We recently crashed a large quadplane while trying to perform AUTOTUNE.
Long story short was that a series of unfortunate events (engine issues + bad piloting skills) led to the aircraft entering a stall spin; switching back to QHOVER did not help to recover from the spin and eventual crash.
However, after looking at the logs, we noticed something peculiar:
At the point when QHOVER was engaged, the aircraft was rolled almost 90 degrees to the right; intuitively, the VTOL Attitude Controller should be trying to roll in the opposite direction to level the aircraft. However, from the log, the desired roll is in the same direction as actual, and making the system roll to the right even more.
I am quite curious as to why the controller would respond this way. Is it being confused by the extreme angles, and unsure of which direction to correct? If that is the case, how is quadplane’s attitude controller configured to respond to extreme scenarios (e.g. 90 degree bank angles, flips)? Have tried looking through both the documentation and the code without much success.
Im not near my pc to see the log on weekend but some question: did your quad has enought power to rescue the plane? I had a rescue experience with a 6kg flying wing that gets in spiral and was amazing rescue.
I’d like to hear if Q_Assist would have helped in this scenario or not. I don’t think having it on would interfere with tuning but I’m not sure. I’ve seen Q_Assist do some amazing recoveries. Let’s just say, I’ve tested it extensively.
The quad setup consists of P80 KV120 motors, 29 " x 9.5 " props, and Alpha 80HV ESCs.

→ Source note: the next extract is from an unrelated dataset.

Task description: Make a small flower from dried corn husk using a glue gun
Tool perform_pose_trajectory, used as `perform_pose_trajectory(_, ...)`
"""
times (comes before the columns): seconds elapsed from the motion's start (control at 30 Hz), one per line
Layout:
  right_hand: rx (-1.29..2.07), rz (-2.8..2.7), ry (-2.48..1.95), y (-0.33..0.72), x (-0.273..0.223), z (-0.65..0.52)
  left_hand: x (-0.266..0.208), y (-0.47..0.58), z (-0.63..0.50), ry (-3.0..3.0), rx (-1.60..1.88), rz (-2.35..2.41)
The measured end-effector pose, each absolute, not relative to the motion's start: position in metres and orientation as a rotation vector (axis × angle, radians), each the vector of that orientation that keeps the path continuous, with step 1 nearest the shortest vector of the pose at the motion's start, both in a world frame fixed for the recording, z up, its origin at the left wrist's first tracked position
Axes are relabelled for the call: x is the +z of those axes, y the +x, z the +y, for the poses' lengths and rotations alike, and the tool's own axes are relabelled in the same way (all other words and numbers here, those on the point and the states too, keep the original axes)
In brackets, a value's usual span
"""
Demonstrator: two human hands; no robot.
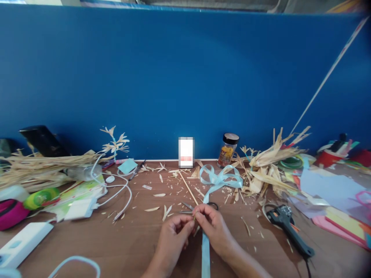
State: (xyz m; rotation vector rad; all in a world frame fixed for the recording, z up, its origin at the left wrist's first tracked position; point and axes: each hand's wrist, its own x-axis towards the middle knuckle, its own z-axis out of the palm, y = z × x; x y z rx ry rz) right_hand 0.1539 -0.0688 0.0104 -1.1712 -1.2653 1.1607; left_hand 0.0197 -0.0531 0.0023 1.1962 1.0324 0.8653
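My left hand (177, 231) and my right hand (213, 226) meet at the front middle of the table, fingertips pinched together. Between them is a small yellow-green piece (195, 218), mostly hidden by the fingers; a pale tip shows just below. A light blue ribbon (205, 251) runs under my right hand towards the table's front, its loops (222, 178) lying farther back. Scissors (188, 209) lie partly hidden behind my right hand, a black handle ring showing beyond it. A thin pale stick (188, 188) points back from near my right fingertips.
Husk scraps (166, 212) litter the brown table. A glue gun (290, 229) lies right, before dried husks (263, 173) and coloured papers (327, 185). A lidded jar (227, 150) stands by the blue partition (185, 77). Left are cables (127, 193), a power strip (24, 243) and more husks (58, 164).
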Motion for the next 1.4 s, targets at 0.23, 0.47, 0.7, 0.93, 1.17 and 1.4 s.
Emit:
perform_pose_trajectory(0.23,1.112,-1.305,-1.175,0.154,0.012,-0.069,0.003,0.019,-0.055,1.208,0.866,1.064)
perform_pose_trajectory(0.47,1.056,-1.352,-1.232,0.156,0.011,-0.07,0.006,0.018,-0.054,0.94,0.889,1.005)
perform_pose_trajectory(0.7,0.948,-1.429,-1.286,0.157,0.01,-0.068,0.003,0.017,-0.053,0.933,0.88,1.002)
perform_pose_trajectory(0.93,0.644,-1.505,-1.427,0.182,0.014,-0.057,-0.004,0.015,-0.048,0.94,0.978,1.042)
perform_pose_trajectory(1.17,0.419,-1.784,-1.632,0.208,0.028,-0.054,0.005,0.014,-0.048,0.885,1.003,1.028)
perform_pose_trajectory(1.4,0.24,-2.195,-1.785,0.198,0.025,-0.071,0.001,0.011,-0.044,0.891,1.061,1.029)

Max thrust-weight ratio at sea level is 2.4, and the quad had good yaw authority when we were tuning the VTOL PIDs. Looks about enough power to me.
It does, if we are doing roll/pitch maneuvers in AUTOTUNE, the quads will engage if Q_ASSIST_ANGLE is not set properly. The documentation also doesn’t recommend performing AUTOTUNE with Q_ASSIST.
We could of course set Q_ASSIST_ANGLE to some extreme angle like 80 - 90 deg (which is unlikely to be reached during AUTOTUNE); but based on our logs, the plane was already at that bank angle when QHOVER was engaged and it didn’t seem to be able to save the aircraft…
We’ll almost certainly want to re-enable Q_ASSIST once we are happy with the plane PIDs.
Thanks to both for the advice. I am still curious as to how the quad attitude controller behaves at extreme angles, as in this case.
I am sorry to see your crash. Looking at your video it looks like the motor in shot is spun backwards when the plane pitches up and fails to start.
The attitude log on quadplane is a little screwy in the way it logs things while in multirotor as a change I put in a while ago does not appear to have made it into the code. You are right that this looks strange. I am reasonably confident that this is not the main cause of your crash however. It is very clear from the logs that your multirotor controller was on able to maintain the rate requests it was given at all.
To paraphrase, the anomaly observed in the logs is due to the attitudes not being logged properly, and in reality the quad is indeed trying to correct the errors in the expected directions. Is this correct?
Would you be able to link to the relevant Github commit where this fix is applied?